◆ Problem statement ◆
Nothing but the lines holding the string "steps" should appear in the answer. Copy them from the entries.

◆ Provided data ◆
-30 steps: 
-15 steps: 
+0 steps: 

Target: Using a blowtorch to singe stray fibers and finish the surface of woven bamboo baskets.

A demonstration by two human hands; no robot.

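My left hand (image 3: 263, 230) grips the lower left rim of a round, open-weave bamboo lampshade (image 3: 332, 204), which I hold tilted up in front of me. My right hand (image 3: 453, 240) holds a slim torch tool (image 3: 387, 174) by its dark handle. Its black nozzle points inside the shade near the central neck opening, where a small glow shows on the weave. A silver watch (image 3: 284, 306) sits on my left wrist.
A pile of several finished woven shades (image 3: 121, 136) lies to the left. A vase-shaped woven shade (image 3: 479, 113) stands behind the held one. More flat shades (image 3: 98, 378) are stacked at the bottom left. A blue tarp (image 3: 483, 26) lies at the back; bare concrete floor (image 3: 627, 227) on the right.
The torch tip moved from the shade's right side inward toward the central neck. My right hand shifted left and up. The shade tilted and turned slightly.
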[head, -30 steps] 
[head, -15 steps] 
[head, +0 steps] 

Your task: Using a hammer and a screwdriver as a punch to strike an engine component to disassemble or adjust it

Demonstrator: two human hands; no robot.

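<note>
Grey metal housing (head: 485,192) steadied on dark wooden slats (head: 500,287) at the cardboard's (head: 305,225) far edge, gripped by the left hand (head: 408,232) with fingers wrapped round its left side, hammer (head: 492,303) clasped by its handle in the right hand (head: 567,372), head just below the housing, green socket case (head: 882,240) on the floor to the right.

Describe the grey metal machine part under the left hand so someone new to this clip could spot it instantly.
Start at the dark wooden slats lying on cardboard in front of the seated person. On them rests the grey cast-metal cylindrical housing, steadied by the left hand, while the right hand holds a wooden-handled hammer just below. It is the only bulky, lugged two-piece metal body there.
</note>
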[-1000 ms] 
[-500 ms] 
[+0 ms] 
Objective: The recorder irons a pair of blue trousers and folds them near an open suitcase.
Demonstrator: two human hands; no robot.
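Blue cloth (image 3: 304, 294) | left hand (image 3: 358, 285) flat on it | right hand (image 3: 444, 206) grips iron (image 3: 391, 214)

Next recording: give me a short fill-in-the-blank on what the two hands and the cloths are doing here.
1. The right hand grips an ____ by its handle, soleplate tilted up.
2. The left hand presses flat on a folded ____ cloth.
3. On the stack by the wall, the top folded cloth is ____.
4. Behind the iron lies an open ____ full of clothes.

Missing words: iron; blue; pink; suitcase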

◆ Response ◆
-30 steps: 
-15 steps: 
+0 steps: 
[head, -30 steps] 
[head, -15 steps] 
[head, +0 steps] 

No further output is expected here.